Starting at the line that contains "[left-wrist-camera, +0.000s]", transcribe each line through the end of the material below, exactly and nothing else, leaving out the pictures.

### [Supplied data]
*** Begin section ***

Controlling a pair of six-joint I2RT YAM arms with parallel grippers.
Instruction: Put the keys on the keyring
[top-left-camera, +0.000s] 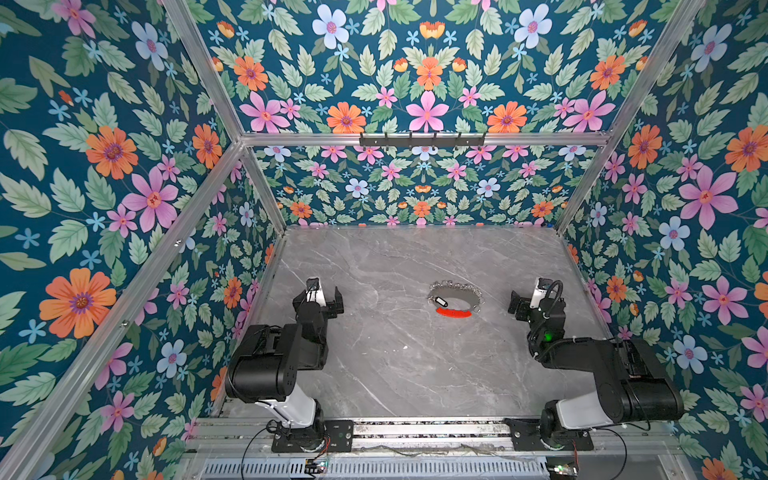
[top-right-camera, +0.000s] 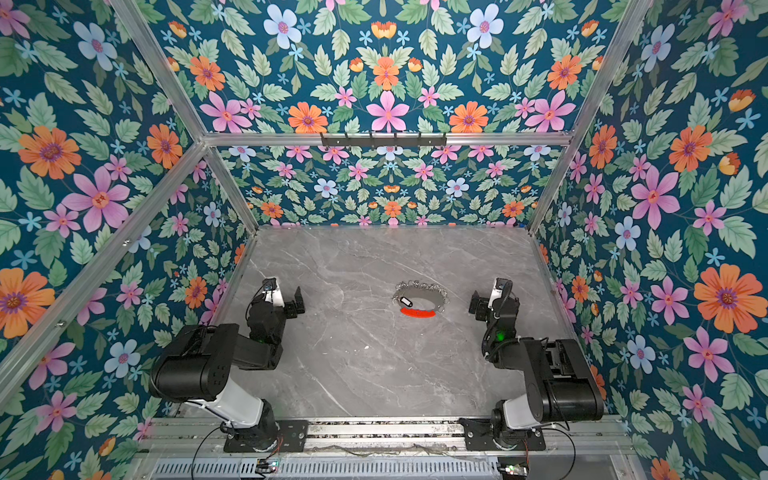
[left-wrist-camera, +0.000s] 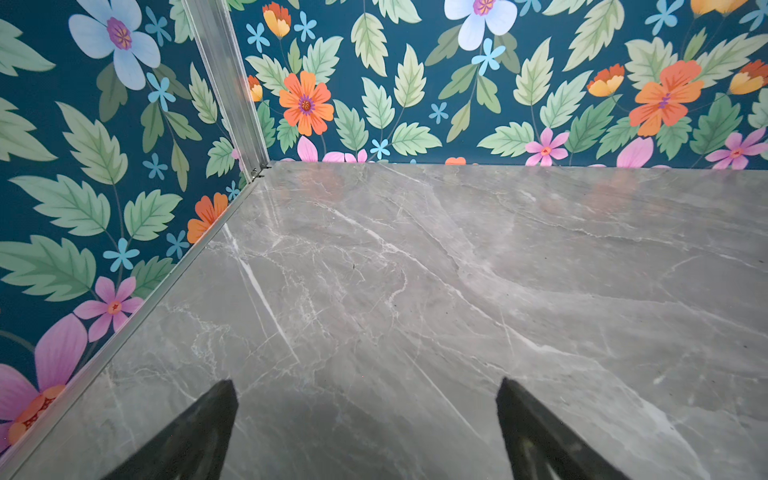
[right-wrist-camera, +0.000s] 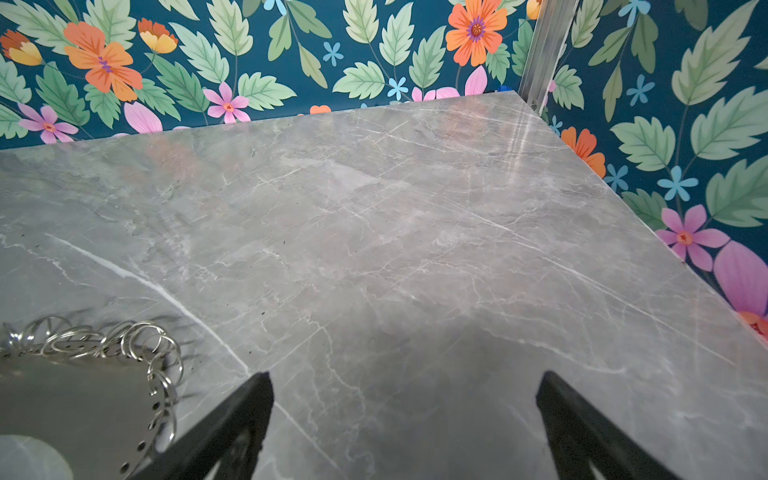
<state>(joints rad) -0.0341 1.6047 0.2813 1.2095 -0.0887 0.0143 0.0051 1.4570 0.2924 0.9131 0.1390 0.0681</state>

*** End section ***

### [Solution to this exercise]
[left-wrist-camera, +0.000s] 
[right-wrist-camera, +0.000s] 
<state>(joints rad) -0.0341 1.6047 0.2813 1.2095 -0.0887 0.0143 0.0051 1.4570 0.2924 0.9131 0.1390 0.0681</state>

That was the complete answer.